EXERCISE BRIEF:
Search the records for the word "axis". Copy every line where it appears.

DATASET CONTENT:
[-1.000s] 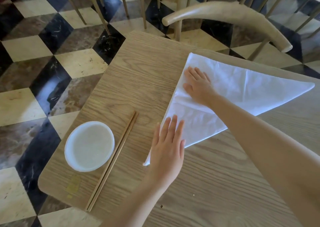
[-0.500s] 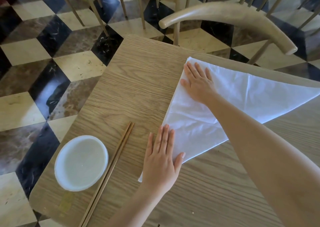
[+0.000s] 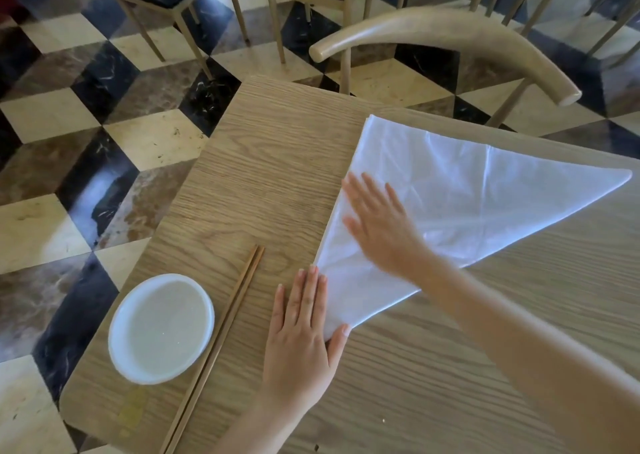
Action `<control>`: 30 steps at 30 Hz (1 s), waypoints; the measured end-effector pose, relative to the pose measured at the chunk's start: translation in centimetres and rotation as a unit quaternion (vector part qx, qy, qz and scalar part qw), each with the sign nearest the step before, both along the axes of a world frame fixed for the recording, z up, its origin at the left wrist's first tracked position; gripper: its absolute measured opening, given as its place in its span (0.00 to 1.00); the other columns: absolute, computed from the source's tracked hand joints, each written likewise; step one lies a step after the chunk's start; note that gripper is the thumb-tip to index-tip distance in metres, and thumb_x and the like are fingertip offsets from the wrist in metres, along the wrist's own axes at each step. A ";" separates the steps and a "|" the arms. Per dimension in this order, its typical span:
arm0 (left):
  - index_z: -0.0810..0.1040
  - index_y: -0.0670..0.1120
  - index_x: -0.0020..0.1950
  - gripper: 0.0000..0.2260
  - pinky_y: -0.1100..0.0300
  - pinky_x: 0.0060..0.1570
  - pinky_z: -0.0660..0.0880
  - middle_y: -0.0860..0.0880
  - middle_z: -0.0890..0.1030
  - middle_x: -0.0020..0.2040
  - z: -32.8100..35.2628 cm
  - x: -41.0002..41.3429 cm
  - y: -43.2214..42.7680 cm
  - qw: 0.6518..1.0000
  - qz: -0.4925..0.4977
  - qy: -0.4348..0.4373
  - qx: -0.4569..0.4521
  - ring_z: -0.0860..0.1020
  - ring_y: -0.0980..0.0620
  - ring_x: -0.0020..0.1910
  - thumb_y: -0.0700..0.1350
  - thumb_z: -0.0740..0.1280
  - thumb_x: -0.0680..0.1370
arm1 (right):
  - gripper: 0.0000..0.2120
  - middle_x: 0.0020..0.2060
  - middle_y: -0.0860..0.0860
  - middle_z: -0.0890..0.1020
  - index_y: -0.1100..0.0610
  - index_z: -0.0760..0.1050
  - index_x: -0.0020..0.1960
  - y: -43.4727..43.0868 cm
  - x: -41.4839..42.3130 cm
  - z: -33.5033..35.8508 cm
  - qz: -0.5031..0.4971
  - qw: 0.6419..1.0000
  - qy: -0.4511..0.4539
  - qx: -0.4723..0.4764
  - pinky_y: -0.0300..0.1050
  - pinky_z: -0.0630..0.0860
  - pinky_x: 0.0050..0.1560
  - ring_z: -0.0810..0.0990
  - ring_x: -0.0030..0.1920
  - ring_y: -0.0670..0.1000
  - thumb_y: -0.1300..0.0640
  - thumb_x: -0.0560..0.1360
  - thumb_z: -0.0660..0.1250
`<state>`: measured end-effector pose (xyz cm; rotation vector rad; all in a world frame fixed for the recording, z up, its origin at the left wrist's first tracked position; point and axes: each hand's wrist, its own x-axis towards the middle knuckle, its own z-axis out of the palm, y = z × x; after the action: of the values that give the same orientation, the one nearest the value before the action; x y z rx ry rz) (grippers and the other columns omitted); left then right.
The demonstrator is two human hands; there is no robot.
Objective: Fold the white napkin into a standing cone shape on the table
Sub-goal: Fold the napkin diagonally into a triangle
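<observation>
The white cloth napkin (image 3: 467,193), folded into a flat triangle, lies on the light wooden bench (image 3: 270,162) right of the shallow white round dish (image 3: 161,329). The left hand (image 3: 301,342), fingers straight and together, pins the corner nearest that dish; the right hand (image 3: 377,228), flat with fingers spread, presses the cloth beyond. A sharp crease likely needs the left anchoring firmly while the right sweeps wrinkles along the folded edge

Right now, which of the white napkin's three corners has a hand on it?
The nearest corner of the white napkin: the left hand lies flat on it. The far corner and right-hand tip are uncovered.
</observation>
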<state>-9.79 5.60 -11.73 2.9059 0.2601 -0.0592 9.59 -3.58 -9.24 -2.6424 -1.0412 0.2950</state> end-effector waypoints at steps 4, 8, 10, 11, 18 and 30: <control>0.56 0.39 0.75 0.30 0.44 0.70 0.55 0.43 0.57 0.76 0.0 0.1 0.1 1.000 -0.004 0.022 0.017 0.54 0.47 0.75 0.59 0.47 0.80 | 0.28 0.73 0.50 0.65 0.55 0.62 0.73 -2.4 -5.3 -1.8 0.075 0.995 -0.045 -0.048 0.52 0.51 0.72 0.61 0.73 0.53 0.44 0.80 0.39; 0.57 0.40 0.75 0.31 0.45 0.71 0.54 0.43 0.57 0.76 0.1 0.0 0.3 0.999 -0.007 0.023 0.021 0.54 0.48 0.75 0.60 0.47 0.79 | 0.28 0.74 0.49 0.62 0.51 0.57 0.75 -4.1 -2.0 -2.6 0.026 0.995 -0.066 -0.076 0.51 0.49 0.72 0.58 0.75 0.52 0.43 0.77 0.46; 0.57 0.40 0.75 0.31 0.45 0.71 0.54 0.43 0.58 0.76 0.2 -0.1 0.5 0.999 -0.014 0.024 0.020 0.55 0.48 0.75 0.60 0.46 0.80 | 0.29 0.76 0.47 0.57 0.50 0.53 0.75 -5.8 -0.3 -2.6 -0.023 0.994 -0.070 -0.085 0.50 0.46 0.74 0.53 0.76 0.50 0.41 0.77 0.43; 0.57 0.40 0.75 0.31 0.45 0.70 0.55 0.43 0.58 0.76 0.2 -0.1 0.6 0.999 -0.017 0.024 0.021 0.55 0.47 0.75 0.60 0.46 0.80 | 0.30 0.76 0.46 0.55 0.49 0.51 0.76 -6.7 0.6 -2.6 -0.042 0.993 -0.068 -0.090 0.50 0.45 0.75 0.51 0.76 0.49 0.41 0.76 0.42; 0.56 0.40 0.75 0.32 0.46 0.71 0.53 0.43 0.56 0.76 0.1 -0.1 0.7 0.999 -0.027 0.029 0.026 0.53 0.48 0.75 0.61 0.44 0.79 | 0.30 0.77 0.44 0.49 0.46 0.45 0.76 -10.2 5.4 -2.1 -0.087 0.989 -0.046 -0.113 0.49 0.42 0.76 0.45 0.76 0.47 0.38 0.76 0.37; 0.80 0.41 0.56 0.19 0.53 0.54 0.76 0.44 0.81 0.58 1.8 -1.6 3.4 0.980 -0.170 -0.087 0.050 0.79 0.46 0.58 0.34 0.56 0.70 | 0.32 0.75 0.47 0.57 0.52 0.58 0.75 -12.3 -4.9 -1.2 -0.002 0.998 -0.026 -0.053 0.46 0.46 0.74 0.53 0.75 0.48 0.38 0.75 0.49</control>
<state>-11.41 9.02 -9.92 2.9968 -0.2711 0.1580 4.68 -15.87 -10.42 -2.7595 -1.0650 0.2890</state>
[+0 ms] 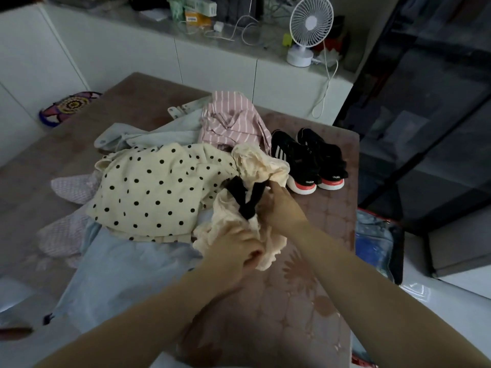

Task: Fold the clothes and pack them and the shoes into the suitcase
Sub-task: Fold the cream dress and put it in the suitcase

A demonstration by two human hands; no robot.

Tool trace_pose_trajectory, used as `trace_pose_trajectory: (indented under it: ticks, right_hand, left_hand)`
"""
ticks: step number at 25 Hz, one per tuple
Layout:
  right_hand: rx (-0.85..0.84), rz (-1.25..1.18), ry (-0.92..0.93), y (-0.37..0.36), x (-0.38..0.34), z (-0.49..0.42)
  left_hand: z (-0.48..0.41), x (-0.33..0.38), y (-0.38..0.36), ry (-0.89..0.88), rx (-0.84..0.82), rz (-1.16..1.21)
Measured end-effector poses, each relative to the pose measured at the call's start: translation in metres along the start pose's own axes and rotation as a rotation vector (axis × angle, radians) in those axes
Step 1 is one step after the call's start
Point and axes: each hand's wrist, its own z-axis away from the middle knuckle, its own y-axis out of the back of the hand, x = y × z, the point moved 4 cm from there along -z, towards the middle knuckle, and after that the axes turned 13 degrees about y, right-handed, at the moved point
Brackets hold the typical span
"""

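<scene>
**A:** Where is the cream garment now?

**B:** The cream garment lies at the near right of the clothes pile on the bed, partly over the dotted top. The left grip is closed on its near edge, with the fingers curled into the cloth. The right grip pinches it farther up, beside the black strap.

**A:** How will it handle?

**B:** I think it is very light and soft, with no stiffness. It looks thin, so it can slip and crumple. Better to take it at two corners of one edge, not by the strap, and spread it flat first.

**A:** Which way does it point?

**B:** It is bunched, so I cannot tell top from bottom. The bundle runs away from the person, a little toward the shoes, whose heels face the person. The suitcase is on the floor, right of the bed.
</scene>
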Motion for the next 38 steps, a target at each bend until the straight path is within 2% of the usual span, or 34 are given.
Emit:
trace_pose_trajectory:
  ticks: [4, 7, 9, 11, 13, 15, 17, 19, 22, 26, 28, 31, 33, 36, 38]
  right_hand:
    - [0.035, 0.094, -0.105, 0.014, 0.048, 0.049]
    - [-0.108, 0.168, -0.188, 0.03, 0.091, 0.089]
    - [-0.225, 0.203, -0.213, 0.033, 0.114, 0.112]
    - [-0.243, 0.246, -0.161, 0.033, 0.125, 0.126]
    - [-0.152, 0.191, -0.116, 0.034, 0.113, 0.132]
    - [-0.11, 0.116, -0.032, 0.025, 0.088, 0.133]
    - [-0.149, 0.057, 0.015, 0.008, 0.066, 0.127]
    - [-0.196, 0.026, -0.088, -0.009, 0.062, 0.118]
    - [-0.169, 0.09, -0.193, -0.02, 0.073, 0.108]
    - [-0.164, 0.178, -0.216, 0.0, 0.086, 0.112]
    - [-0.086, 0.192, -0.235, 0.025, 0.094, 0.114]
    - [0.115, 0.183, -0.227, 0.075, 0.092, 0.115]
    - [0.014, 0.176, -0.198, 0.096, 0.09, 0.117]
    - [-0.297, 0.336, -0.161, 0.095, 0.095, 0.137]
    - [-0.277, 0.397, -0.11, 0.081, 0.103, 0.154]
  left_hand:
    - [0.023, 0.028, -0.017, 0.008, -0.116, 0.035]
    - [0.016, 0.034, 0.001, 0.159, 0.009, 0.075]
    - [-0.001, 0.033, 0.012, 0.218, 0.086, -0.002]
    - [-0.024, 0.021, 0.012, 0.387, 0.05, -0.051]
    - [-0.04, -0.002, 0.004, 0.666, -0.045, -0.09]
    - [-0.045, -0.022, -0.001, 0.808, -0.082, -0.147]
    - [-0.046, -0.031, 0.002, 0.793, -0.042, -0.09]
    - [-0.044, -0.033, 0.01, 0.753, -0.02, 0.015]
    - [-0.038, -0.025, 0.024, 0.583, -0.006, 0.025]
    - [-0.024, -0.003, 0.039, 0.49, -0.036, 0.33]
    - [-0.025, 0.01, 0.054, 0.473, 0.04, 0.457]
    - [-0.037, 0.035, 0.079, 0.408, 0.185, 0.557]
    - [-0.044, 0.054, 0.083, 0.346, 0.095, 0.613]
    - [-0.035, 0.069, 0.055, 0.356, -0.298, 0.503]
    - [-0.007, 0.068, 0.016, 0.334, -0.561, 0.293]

SOLUTION FOR THIS TASK:
`<state>`: measured end-effector pose (xyz cm; rotation vector rad; all in a world frame fixed for the recording, z up, its origin at the left wrist's first tracked position; point and axes: each hand's wrist, its own x-axis towards the middle knuckle, its own z-axis out of the palm, y = z × x; after the action: of the values that give the same orientation, the one nearest the value before the action; x y z rx ry rz) (grippers and the other columns omitted); left then right.
Measured end-effector poses, each relative to the pose measured at the call's start: translation in metres along the start pose's own axes and rotation as a rotation vector (axis × angle, radians) in those axes
Point and axes: each hand's wrist, its own z-axis away from the middle knuckle, its own y-axis out of the back of the hand, x = y × z, the point moved 4 cm from there along -z, towards the middle knuckle, and after that the axes turned 13 degrees about y, right-handed, at the moved point

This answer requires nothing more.